» **WORK INSTRUCTIONS**:
Set down exactly the lines below between the line holding "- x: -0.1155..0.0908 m" and the line holding "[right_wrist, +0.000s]", inclusive; no other line belongs in the answer.

» **AVAILABLE DATA**:
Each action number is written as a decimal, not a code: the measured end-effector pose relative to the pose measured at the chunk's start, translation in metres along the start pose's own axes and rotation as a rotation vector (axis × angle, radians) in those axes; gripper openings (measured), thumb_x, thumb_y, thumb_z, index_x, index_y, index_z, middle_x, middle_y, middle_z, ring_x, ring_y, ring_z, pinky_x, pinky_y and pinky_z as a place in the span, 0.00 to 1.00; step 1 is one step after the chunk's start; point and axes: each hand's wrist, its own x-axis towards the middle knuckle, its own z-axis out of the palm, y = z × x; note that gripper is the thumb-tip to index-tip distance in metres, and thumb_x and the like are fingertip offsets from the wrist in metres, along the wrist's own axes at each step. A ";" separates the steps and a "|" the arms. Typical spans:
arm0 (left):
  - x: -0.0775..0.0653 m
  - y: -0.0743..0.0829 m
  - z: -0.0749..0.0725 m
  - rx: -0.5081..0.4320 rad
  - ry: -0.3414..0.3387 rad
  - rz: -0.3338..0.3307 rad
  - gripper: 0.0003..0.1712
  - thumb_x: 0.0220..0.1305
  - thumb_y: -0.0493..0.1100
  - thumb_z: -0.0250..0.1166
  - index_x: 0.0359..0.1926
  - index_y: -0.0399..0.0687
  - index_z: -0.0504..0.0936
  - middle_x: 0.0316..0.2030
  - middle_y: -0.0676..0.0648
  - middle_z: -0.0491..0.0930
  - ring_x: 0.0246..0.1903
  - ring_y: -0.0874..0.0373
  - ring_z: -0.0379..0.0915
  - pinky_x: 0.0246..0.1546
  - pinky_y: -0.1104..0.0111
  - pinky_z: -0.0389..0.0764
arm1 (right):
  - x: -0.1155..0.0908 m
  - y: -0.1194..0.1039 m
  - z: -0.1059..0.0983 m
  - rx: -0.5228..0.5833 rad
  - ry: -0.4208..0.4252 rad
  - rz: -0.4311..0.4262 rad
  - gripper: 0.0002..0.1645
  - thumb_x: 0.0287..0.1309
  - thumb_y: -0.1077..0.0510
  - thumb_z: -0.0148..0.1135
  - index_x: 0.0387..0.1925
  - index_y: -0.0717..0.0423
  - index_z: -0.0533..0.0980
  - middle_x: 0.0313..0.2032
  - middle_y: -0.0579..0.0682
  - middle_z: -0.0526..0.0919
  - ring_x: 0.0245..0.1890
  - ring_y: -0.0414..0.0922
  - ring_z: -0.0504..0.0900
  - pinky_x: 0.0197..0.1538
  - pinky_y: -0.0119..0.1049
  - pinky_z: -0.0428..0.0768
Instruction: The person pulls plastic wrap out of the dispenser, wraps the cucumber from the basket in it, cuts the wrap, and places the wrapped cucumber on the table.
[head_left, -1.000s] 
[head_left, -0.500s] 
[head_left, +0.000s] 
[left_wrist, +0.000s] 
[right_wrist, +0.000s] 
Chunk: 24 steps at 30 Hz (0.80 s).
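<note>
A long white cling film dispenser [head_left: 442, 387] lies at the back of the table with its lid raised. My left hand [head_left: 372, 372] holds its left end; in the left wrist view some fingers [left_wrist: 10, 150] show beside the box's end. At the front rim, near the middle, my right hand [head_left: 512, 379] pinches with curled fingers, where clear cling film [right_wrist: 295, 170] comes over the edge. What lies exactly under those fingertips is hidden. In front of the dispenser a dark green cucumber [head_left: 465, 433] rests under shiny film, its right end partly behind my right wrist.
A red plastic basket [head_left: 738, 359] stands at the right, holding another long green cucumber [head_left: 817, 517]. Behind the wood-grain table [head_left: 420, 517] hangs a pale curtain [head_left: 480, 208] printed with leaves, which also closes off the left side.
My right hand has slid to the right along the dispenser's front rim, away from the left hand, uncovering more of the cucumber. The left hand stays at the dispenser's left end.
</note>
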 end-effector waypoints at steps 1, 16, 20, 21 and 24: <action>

» **SOLUTION TO THE EXERCISE**:
  - x: -0.1155..0.0908 m
  - y: -0.1194..0.1039 m
  - z: -0.1059..0.0983 m
  - rx: -0.5228..0.5833 rad
  - ry: -0.4208..0.4252 rad
  - rz: -0.4311..0.4262 rad
  - gripper: 0.0002..0.1645
  - thumb_x: 0.0287..0.1309
  - thumb_y: -0.1077..0.0510
  - thumb_z: -0.0148..0.1135
  - index_x: 0.0387..0.1925
  - index_y: -0.0717..0.0423
  - index_z: -0.0533..0.0980
  - middle_x: 0.0313..0.2032
  - middle_y: -0.0579..0.0682
  - middle_z: -0.0526..0.0919
  - ring_x: 0.0245..0.1890
  - ring_y: -0.0414..0.0922
  - ring_z: -0.0504..0.0900
  - pinky_x: 0.0197..0.1538
  - pinky_y: -0.0119..0.1049
  - pinky_z: -0.0428..0.0768
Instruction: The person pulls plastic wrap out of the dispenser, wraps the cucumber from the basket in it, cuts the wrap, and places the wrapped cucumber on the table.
[head_left, -1.000s] 
[head_left, -0.500s] 
[head_left, +0.000s] 
[left_wrist, +0.000s] 
[right_wrist, +0.000s] 

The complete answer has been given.